# I need a room with two beds



## merquiades

Hello everyone,

Does this translation sound right to you?

Chtěl bych pokoj s dvěma posteli.

Pokoj in accusative, dvěma in instrumental after "s",  posteli genitve after number.

Thanks for suggestions.

Děkuju


----------



## vianie

Hello.

My suggestions are rather these two:

Chtěl bych pokoj s dvěma postelemi.
(Here is the intersting, that Google gives more hits with "dvěmi".)

Chtěl bych pokoj o dvou postelích.
(Here is the highest number of the searched results.
Anyway, in a normal case, I would prefer that first sentence.)


----------



## jazyk

> Does this translation sound right to you?
> 
> Chtěl bych pokoj s dvěma posteli.
> 
> Pokoj in accusative, dvěma in instrumental after "s",  posteli genitve after number.


The genitive plural is only used from 5 on. Czech is not like Russian here, which requires genitive singular after 2, 3, and 4. Since we have a preposition, both the numeral and the noun after it must be in the case required by the preposition, which is the instrumental: s dvěma postelemi, as Vianie wrote.

Another possibility: Chtěl bych dvoulůžkový pokoj.


----------



## werrr

vianie said:


> Chtěl bych pokoj s dvěma postelemi.
> (Here is the interesting, that Google gives more hits with "dvěmi".)


Standard Czech prefers the variant with syllabic preposition ("se dvěma").

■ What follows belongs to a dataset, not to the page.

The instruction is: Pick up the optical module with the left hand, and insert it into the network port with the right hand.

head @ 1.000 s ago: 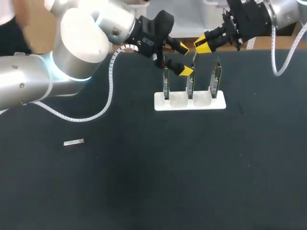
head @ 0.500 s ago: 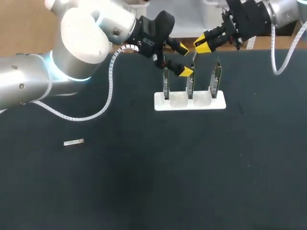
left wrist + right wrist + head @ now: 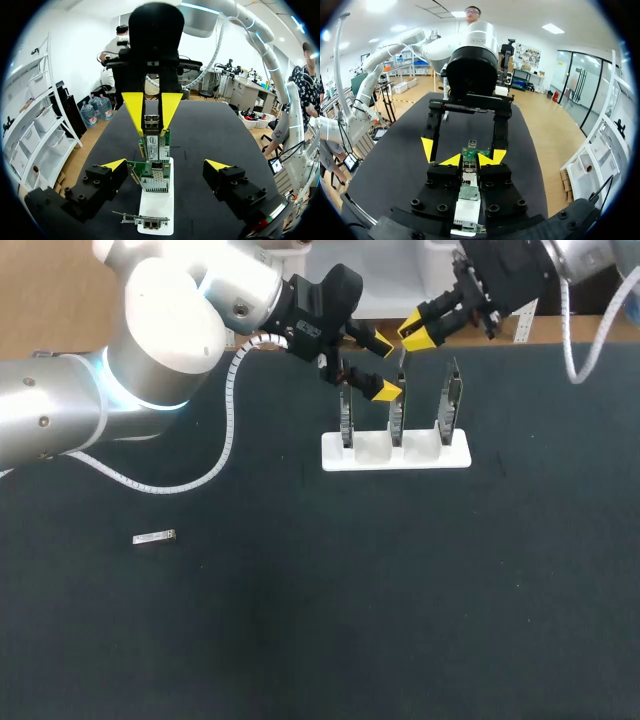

It is no wonder therefore that the non-syllabic variant gives more hits with colloquial forms ("dvěmi postelemi", "dvěma postelema"...).

But "chtěl bych pokoj se dvěma postelemi" actually means "I would like a room with two separate beds" because "postel" is a piece of furniture.



			
				jazyk said:
			
		

> Another possibility: Chtěl bych dvoulůžkový/dvojlůžkový pokoj.


This only option is a real phraseme and the most natural option assuming that the difference between "postel" and "lůžko" is irrelevant and that "chtěl bych" is acceptable loose translation for "I need".


----------



## merquiades

werrr said:


> This only option is a real phraseme and the most natural option assuming that the difference between "postel" and "lůžko" is irrelevant and that "chtěl bych" is acceptable loose translation for "I need".



So what is this difference between "postel" and "lůžko"?


----------



## werrr

merquiades said:


> So what is this difference between "postel" and "lůžko"?


"Postel" is a piece of furniture with some mattress and bed sheet intended for resting in lying position. "Lože/lůžko" is a place for lying (in all thinkable meanings).

There could be one or more places for lying in one "postel" (double bed, bunk bed...) and "lože/lůžko" needn't be furniture at all.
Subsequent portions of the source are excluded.